> Problem statement: Return the following from the records below: each line, word for word, starting with the line that contains "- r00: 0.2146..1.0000" and going on through the line that contains "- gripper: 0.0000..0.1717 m", with nothing outside that range.

[[ Exercise materials open ]]

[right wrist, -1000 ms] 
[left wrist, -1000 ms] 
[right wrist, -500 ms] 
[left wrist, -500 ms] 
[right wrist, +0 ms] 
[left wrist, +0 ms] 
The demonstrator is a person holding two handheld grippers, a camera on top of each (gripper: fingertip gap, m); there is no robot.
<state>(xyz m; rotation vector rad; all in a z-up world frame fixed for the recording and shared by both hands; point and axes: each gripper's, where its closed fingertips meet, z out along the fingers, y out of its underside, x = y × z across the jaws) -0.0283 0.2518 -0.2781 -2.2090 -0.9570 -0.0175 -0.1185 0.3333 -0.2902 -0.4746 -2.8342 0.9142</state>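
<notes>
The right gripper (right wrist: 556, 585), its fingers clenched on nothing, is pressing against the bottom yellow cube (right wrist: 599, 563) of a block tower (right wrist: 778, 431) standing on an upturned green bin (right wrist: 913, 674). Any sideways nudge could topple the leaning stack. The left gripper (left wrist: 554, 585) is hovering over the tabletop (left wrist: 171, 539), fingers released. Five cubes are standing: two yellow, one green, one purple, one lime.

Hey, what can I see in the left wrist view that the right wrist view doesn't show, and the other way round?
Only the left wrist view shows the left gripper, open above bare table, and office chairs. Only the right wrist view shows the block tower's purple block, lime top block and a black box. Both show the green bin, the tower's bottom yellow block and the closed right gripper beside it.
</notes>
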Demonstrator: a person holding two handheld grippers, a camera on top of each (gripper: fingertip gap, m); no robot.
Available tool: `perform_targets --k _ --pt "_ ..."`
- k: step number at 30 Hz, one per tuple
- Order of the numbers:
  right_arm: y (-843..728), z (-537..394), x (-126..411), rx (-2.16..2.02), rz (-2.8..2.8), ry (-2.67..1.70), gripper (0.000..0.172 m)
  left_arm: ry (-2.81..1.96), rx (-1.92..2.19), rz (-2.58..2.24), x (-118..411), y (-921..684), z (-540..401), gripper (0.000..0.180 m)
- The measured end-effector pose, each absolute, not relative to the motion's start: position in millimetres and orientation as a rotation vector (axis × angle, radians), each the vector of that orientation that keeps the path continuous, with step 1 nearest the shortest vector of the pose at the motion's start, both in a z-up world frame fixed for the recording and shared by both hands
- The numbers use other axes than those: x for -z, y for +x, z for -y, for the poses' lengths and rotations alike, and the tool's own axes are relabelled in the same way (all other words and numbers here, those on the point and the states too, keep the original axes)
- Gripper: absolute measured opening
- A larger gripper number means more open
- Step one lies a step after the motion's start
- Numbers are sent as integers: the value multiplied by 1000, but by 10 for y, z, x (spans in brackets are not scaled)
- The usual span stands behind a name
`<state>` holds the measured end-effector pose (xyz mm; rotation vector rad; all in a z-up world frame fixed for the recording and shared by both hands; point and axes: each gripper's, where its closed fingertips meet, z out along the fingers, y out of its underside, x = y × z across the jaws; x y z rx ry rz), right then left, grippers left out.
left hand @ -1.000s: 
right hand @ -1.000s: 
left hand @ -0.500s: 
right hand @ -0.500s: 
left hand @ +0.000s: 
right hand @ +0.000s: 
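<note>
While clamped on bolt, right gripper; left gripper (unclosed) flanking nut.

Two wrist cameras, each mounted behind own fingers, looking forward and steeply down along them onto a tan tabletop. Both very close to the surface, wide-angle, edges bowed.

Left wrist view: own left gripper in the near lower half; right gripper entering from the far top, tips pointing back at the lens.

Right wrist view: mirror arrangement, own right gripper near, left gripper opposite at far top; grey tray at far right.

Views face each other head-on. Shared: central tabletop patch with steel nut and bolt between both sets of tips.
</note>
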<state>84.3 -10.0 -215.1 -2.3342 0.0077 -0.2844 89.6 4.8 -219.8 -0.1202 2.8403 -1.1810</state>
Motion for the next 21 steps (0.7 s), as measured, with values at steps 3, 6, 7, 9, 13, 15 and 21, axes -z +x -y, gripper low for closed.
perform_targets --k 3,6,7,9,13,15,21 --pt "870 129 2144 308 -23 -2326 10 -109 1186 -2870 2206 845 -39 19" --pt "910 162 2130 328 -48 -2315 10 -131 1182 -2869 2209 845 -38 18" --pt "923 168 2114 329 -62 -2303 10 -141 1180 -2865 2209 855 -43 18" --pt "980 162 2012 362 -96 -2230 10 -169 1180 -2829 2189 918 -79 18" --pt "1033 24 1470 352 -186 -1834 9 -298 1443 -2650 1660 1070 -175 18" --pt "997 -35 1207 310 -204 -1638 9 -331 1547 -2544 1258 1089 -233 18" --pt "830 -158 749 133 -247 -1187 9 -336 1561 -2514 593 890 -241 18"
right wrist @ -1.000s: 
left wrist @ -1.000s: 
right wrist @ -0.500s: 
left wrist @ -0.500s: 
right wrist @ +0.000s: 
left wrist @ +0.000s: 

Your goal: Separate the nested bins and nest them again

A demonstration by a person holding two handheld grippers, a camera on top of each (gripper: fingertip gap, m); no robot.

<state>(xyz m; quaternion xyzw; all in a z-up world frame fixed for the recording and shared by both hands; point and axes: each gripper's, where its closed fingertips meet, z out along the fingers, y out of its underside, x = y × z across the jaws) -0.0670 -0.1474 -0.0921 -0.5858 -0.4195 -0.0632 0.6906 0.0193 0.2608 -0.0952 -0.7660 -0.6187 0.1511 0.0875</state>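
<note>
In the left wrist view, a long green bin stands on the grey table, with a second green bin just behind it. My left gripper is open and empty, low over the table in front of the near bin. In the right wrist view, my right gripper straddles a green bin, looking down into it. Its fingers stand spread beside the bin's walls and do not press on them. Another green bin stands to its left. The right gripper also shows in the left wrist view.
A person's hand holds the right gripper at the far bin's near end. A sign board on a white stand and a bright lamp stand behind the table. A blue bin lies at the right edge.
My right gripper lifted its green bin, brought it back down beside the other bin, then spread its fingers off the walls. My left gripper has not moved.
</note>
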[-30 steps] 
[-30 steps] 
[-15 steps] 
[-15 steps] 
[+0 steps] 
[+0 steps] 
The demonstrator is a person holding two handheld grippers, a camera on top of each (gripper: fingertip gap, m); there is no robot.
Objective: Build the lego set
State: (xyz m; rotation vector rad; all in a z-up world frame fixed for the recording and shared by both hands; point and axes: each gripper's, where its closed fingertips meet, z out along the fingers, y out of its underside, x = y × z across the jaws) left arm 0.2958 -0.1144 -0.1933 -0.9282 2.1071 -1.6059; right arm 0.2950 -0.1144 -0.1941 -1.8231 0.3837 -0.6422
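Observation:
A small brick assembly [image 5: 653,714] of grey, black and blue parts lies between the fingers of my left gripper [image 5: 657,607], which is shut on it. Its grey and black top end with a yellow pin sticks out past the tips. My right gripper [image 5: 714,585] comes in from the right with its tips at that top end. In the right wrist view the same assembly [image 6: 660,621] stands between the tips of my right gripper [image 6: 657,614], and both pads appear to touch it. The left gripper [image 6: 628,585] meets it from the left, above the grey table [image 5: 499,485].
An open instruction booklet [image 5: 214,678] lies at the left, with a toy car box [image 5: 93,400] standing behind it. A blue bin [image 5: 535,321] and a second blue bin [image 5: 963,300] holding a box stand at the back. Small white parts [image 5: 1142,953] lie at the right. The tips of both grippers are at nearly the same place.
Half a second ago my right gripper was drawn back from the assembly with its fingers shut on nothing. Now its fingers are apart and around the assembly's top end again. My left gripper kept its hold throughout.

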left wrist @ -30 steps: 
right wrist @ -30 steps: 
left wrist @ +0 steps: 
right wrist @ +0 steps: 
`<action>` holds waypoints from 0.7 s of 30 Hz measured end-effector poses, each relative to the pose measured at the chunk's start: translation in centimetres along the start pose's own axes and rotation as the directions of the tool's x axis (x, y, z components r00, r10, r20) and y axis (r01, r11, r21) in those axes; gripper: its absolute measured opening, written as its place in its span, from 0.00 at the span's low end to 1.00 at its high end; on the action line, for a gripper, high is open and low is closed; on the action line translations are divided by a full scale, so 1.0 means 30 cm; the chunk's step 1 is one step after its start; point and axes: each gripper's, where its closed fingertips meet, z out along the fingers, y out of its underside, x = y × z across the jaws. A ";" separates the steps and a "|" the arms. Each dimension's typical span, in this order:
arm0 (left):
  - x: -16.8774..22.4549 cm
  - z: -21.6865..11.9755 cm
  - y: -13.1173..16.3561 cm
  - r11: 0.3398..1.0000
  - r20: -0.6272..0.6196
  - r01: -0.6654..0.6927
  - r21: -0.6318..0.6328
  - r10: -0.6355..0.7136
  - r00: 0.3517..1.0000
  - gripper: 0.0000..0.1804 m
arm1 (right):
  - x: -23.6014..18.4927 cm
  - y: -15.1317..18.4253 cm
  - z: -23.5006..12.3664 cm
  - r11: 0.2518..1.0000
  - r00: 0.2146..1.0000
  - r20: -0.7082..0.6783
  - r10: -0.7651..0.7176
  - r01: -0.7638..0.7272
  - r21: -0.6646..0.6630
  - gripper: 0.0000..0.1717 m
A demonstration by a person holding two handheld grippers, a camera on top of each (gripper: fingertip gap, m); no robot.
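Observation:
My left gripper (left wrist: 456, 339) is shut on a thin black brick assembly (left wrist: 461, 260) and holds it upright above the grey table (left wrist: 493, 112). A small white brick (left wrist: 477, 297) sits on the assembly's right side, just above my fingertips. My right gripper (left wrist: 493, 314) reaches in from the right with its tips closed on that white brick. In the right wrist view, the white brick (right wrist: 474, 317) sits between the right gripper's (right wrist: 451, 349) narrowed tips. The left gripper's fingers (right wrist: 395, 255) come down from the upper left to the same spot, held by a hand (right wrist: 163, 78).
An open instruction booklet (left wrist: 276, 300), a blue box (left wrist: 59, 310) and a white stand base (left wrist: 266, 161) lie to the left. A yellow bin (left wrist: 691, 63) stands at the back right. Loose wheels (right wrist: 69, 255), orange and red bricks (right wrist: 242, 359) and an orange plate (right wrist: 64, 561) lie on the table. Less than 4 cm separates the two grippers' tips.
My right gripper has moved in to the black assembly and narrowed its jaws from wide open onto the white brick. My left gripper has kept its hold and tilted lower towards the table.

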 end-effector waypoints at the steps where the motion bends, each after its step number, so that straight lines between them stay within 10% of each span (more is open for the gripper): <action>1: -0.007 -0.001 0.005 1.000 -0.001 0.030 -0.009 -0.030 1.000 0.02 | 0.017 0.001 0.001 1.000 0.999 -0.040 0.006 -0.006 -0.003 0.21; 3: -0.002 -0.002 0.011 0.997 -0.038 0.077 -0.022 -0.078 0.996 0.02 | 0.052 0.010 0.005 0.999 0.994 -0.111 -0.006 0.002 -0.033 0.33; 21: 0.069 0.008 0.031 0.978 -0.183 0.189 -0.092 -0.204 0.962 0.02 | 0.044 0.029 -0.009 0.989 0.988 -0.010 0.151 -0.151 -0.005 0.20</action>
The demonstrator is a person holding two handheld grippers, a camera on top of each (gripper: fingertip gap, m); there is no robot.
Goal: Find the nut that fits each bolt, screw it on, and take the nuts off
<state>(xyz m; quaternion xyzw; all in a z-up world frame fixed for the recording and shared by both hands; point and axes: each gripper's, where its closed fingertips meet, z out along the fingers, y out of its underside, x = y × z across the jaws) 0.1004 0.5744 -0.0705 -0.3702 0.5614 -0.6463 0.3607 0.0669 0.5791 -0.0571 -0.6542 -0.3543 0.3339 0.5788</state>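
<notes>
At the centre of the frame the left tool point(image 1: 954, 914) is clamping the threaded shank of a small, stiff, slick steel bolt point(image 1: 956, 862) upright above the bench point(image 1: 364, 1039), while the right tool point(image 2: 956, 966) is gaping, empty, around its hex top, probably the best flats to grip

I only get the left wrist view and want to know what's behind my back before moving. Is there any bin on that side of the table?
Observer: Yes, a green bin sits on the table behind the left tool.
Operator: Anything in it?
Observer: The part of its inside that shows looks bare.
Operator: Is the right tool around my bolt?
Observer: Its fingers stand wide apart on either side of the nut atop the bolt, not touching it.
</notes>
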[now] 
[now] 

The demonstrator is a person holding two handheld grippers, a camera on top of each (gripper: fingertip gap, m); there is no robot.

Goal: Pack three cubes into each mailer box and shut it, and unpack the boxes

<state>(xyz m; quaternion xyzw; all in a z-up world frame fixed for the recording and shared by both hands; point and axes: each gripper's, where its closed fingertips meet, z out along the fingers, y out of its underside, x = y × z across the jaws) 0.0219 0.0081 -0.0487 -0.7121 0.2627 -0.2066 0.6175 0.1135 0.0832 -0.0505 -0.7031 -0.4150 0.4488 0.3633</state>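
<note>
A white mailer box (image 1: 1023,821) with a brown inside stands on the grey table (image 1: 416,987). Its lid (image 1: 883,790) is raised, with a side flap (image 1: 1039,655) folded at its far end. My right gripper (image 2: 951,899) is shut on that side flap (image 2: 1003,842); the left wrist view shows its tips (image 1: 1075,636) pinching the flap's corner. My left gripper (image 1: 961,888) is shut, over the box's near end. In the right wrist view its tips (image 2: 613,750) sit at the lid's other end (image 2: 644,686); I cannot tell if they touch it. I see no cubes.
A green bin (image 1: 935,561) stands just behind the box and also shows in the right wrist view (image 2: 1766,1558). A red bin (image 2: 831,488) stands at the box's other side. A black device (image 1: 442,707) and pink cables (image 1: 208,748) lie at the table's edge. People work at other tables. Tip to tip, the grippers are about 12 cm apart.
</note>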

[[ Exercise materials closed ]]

> Answer:
  - r00: 0.2146..1.0000
  - r20: -0.7082..0.6783
  - r10: -0.7651..0.7176
  - r01: -0.7638..0.7272
  - r21: -0.6646..0.6630
  - gripper: 0.0000..0.1717 m

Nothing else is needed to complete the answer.